Петрусь пожал плечами.
– По-старому. Отметки хорошие. Только хлеба теперь не дают. Раньше на большой перемене вот такой ломтик давали да еще с повидлом иногда…
– Будут давать, – твердо пообещал Афоня.
– Может быть, – неуверенно согласился Петрусь.
– Радио-то у вас есть?
– Есть.
– Как там на фронте? А то я сижу в своей избушке, ничего не знаю.
– Наступают вовсю! – сразу оживился Петрусь. – Мама сказала, что если так пойдет, то летом поедем домой. У нас недалеко от Орши бабушка живет. Мы о ней пока, правда, ничего не знаем, но у нее там сад.
– Раз наступают, ясное дело, поедете, – поддержал Афоня.

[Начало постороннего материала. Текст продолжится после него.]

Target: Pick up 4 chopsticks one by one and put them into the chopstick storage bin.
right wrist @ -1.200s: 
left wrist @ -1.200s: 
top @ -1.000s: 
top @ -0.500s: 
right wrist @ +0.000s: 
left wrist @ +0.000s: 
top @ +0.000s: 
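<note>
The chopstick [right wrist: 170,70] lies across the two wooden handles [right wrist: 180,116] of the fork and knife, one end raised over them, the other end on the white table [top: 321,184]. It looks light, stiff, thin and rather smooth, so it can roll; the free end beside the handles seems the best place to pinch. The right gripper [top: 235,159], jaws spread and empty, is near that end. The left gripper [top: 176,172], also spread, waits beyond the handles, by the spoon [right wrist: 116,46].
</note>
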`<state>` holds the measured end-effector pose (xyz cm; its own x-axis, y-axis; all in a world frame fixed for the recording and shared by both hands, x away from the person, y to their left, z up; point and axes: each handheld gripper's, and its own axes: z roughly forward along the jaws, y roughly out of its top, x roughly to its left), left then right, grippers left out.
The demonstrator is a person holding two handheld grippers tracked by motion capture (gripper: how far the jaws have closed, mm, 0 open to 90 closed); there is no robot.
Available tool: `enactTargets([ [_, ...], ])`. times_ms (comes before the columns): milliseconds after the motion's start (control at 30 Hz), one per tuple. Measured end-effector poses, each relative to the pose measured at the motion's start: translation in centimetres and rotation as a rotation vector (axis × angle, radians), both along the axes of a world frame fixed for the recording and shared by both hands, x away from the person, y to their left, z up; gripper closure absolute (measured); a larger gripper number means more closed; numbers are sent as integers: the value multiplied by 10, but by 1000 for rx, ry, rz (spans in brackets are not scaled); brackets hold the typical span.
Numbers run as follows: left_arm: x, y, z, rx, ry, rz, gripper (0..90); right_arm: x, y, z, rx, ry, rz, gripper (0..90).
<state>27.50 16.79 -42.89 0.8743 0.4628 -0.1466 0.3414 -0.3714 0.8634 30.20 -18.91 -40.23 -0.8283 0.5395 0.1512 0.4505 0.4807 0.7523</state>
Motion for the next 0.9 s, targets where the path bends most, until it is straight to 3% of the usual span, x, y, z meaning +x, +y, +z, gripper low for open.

– Ох, и бьют немцев! – говорит Петрусь. – Я слушаю радио и каждый раз по карте линейкой меряю – по масштабу – сколько километров в день гонят.
– И много ли?
– По пятьдесят и даже семьдесят выходит.
– Ловко! – подивился Афоня. И спросил: – В гости-то приходить ко мне будешь?
– Когда в школе выходной…
– И так ладно. Не забывай. Скоро весна, лето. Делов-то у нас прибавится.
…Запоздалая зима наверстывала упущенное. Истратившись на метели, завалив снегом овражки, колки и дороги, она принялась будоражить людей волчьим воем – верная примета падежа скота.

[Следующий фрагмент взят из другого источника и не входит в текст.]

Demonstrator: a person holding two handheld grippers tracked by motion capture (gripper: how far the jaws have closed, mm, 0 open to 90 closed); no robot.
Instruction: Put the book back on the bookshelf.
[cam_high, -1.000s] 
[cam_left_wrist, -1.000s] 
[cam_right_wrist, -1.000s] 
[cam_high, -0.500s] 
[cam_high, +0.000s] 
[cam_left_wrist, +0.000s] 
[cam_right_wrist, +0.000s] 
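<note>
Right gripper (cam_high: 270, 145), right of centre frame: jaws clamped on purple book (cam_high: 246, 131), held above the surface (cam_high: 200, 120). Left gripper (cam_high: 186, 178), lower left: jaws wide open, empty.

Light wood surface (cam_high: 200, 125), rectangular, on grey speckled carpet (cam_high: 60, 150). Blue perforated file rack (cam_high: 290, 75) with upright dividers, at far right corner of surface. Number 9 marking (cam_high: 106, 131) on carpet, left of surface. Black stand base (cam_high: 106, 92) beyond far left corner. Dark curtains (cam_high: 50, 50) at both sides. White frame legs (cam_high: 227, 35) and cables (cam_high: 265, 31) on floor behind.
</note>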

Недалеко от деревни Грязнушки стоял одиноко, прижавшись к небольшому лесочку, Больной хутор. Многие годы туда переводили больной скот с колхозных ферм. Нынче с половины февраля закружили вокруг хутора волчьи стаи, а потом один за другим пошли их разбойничьи налеты: среди бела дня резали то овцу, то телушку. Хуторские сторожа оборонялись берданками. И тогда хищники отходили в поле, садились на бугры, день-деньской маячили на глазах.
А по ночам заводили свои голодные песни.
В районной газете напечатали объявление, манили обещанием: за каждого убитого волка колхоз, на чьей земле возьмут хищника, обещал овечку.
Васька Полыхаев, Гешка Карнаухов и Санька Ялунин пришли к Афоне за советом.
– На волков задумали идти, – объявили серьезно. – Как их бьют?
– Обыкновенно – артелью.
– И мы – артель.
– Из мужиков кого-нибудь прихватили бы, – осторожно посоветовал Афоня.
– Некогда им.
– А вооружение у вас какое?
– У Саньки отцова двустволка, у Гешки – малокалиберка осоавиахимовская, взял по знакомству, а у меня старинный дробовик, – выдохнул Васька.